‘Dangerous’ Disruption – Israel to Restrict Worshippers at Al-Aqsa Mosque in Ramadan

Tel Aviv will be restricting access for Muslim worshippers to the Al-Aqsa Mosque during Ramadan. (Image: Palestine Chronicle)

By Palestine Chronicle Staff  

Despite warnings from Israel’s own security service, Tel Aviv will reportedly be restricting access for Muslim worshippers to the Al-Aqsa Mosque during Ramadan.

Israeli Prime Minister Benjamin Netanyahu has reportedly agreed to restrict the entry of Palestinians into the Al-Aqsa Mosque during Ramadan, despite warnings from the Shin Bet security service that such a prohibition could intensify the conflict. 

 Netanyahu met with Israeli ministers and senior officials in the security establishment on Sunday for “security consultations” ahead of Ramadan, according to Israeli media. 

The Israeli prime minister accepted the recommendations of far-right National Security Minister Itamar Ben-Gvir to limit the entry of Palestinians into the mosque compound, a source told the Israeli newspaper Haaretz, adding that the decision was taken contrary to the Shin Bet position. 

“Despite warnings from the Shin Bet (internal security agency) of potential disturbances between Palestinians inside Israel and the Israeli police, Netanyahu agreed to a recommendation from Minister of National Security Itamar Ben-Gvir to limit the access of Palestinian faithful to the Al-Aqsa Mosque during the upcoming month of Ramadan,” the Israeli Channel 13 reported, according to Anadolu.

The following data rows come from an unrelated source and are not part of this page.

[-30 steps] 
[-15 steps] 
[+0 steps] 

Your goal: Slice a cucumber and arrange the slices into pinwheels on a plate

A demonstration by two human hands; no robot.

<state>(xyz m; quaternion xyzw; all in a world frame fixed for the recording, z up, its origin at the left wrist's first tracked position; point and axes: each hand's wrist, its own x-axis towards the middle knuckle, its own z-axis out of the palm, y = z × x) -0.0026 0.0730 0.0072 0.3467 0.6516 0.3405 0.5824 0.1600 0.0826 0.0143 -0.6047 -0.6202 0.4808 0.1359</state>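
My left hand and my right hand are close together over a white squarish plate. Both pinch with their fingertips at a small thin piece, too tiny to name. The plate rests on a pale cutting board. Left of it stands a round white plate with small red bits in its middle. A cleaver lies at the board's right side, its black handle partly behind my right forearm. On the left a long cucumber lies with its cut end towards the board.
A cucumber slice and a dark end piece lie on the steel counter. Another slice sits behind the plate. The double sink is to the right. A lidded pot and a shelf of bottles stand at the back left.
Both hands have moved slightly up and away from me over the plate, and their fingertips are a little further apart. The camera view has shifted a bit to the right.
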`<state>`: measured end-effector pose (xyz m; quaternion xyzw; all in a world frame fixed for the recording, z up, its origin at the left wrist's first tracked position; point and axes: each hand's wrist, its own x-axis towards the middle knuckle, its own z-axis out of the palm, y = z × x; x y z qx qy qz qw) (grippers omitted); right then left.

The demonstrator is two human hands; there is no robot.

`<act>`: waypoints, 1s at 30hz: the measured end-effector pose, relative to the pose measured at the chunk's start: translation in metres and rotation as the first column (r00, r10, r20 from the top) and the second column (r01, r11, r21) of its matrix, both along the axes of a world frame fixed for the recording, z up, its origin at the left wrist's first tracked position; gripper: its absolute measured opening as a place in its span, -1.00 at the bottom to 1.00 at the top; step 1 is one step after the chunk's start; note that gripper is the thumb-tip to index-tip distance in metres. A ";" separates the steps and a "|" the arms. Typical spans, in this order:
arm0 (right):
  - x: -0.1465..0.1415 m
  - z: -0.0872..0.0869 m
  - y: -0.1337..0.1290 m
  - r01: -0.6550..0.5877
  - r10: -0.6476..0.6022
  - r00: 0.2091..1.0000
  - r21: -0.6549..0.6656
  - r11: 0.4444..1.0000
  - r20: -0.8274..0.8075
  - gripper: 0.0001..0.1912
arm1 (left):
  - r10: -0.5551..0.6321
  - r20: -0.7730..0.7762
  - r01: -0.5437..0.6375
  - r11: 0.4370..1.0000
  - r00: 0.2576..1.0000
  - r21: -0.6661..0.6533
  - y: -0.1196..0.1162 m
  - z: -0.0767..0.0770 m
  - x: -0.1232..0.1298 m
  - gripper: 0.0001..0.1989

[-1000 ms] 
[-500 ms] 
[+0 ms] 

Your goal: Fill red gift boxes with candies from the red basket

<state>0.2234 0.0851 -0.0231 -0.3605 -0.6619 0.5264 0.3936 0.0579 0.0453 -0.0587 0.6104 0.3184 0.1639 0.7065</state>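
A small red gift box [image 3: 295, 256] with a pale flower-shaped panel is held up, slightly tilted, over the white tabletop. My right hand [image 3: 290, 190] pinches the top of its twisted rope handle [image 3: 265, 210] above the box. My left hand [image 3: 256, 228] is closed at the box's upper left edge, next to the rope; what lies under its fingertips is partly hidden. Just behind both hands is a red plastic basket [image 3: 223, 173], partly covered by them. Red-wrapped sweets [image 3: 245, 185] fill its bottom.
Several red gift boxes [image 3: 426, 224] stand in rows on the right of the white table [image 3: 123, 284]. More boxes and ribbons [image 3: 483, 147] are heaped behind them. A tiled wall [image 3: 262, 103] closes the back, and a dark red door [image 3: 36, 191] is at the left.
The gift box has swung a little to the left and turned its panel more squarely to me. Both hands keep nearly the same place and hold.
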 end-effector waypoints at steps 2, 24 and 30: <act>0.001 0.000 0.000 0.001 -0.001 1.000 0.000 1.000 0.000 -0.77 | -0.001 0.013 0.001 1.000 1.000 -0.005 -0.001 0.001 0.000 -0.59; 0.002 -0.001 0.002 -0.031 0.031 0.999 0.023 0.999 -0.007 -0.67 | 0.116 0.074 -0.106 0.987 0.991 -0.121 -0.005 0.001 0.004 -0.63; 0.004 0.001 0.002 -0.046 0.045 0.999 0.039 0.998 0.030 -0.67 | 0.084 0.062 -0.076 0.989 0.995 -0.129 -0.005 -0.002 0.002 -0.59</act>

The Israeli security agency reportedly warned that this decision could cause more “dangerous” disruption than the eruption of tensions in Jerusalem, the West Bank, and surrounding territories in 1948 when the State of Israel was declared.

Haaretz further reported that Netanyahu did not accept, however, Ben-Gvir’s position in favor of allowing the Israeli police to raid the Al-Aqsa compound “if worshippers would hang banners supporting terrorism or wave the Palestinian flag.”

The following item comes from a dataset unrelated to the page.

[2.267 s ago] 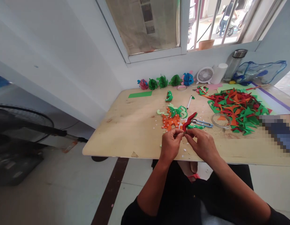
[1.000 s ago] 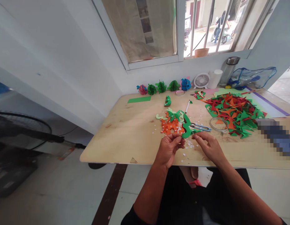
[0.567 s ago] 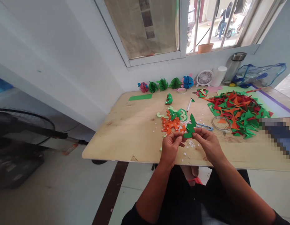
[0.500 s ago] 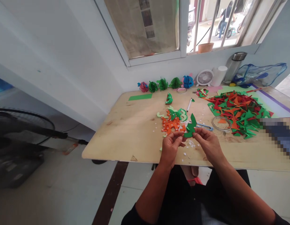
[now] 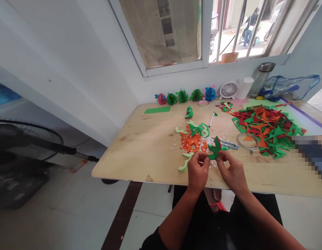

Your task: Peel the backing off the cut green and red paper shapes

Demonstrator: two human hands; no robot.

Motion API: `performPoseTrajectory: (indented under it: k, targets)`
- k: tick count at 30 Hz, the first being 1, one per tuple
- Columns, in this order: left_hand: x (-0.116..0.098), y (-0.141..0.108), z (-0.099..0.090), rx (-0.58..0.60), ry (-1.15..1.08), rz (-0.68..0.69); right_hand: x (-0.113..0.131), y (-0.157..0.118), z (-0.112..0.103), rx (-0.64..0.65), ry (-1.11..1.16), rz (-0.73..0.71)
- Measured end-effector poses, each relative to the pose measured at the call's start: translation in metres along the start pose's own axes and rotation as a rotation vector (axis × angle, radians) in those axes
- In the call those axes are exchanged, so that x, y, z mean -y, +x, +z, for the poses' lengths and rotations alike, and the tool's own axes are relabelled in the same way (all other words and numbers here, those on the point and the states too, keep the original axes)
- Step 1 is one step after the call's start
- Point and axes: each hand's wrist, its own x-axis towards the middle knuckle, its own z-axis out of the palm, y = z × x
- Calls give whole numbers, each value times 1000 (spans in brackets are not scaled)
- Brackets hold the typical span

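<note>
A dark green paper cutout (image 5: 215,150) with pointed lobes is held between both hands over the front of the wooden table. My left hand (image 5: 198,171) pinches its lower left edge. On the opposite side, my right hand (image 5: 233,169) grips it between thumb and fingers. Just beyond my left hand lie orange paper cutouts (image 5: 189,141) dotted with small white squares. Pale green curved cutouts (image 5: 183,165) rest left of that hand, and white paper bits (image 5: 214,163) are scattered beneath the held piece.
A large heap of red, orange and green paper scraps (image 5: 270,125) covers the right side. Near it are a roll of tape (image 5: 247,141) and a blue cutter (image 5: 230,144). Folded paper figures (image 5: 182,96), a small white fan (image 5: 229,90) and a bottle (image 5: 262,80) line the wall.
Both hands have shifted slightly right and closer together. The green cutout has turned, and a red edge now shows on it. More of the pale green cutouts shows left of my left hand.
</note>
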Motion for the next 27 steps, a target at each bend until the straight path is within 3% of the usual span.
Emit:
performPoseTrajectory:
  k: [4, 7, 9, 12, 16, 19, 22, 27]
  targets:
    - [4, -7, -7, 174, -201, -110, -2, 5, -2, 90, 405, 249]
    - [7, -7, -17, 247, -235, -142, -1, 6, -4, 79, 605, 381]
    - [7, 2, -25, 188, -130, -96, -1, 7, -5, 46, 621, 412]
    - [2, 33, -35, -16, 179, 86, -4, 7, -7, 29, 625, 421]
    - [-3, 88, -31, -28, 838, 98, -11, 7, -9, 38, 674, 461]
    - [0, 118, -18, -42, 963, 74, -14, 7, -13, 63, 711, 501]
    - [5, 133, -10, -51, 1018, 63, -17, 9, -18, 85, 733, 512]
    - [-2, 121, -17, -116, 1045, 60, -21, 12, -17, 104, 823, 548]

The report adds that it was also decided that criteria that would allow the worshippers to enter the compound, such as age and residential restrictions, would be determined at a later date following police instructions.

The Palestinian Resistance movement, Hamas, has slammed the decision as a “violation of the freedom of worship in the blessed Al-Aqsa mosque.”

Ramadan is expected to begin in the second week of March.

Hamas Condemns Decision

In a statement on Sunday, Hamas said it further entrenched “the Zionist criminality and the religious war led by the group of extremist settlers” in the Israeli government who are “against our Palestinian people.”

“We call on our Palestinian people in the occupied interior, Al-Quds, and the occupied West Bank, to reject this criminal decision,” and to “mobilize, travel and station in the blessed Al-Aqsa mosque.”

The movement further warned Israel that “any harm on Al-Aqsa Mosque or the freedom of worship in it will not pass without accountability.”

On Saturday, Ben-Gvir stated his position on X saying that no Palestinians should be permitted to enter Israel from the West Bank “in any way”.

He wrote, “We should not take this chance and risk (ourselves),” and added, “It is impossible that (Israeli) women and children are taken hostage in Gaza, and we will allow Hamas to celebrate its victory on the Temple Mount.”

Israeli war cabinet member Benny Gantz said on his social media account that “Considering the sensitivity around the security situation, restrictions will be put in place for security purposes alone. These restrictions have yet to be decided.”

Constant Restrictions 

Since the beginning of the assault on the Gaza Strip following October 7, Israeli police have restricted Palestinian Muslims’ access to the Al-Aqsa Mosque, particularly on Fridays.

Last Friday, despite Israeli restrictions, approximately 25,000 Palestinian faithful were able to enter the Al-Aqsa Mosque in East Jerusalem to perform Friday prayers for the first time since the conflict began. 

An official in Jerusalem’s Islamic Endowments Department, who asked not to be named due to backlash from the Tel Aviv government, told Anadolu that this is the longest stretch of Fridays in a row that Palestinians have been barred by the Israeli authorities from offering prayers in the mosque since the start of the war on October 7.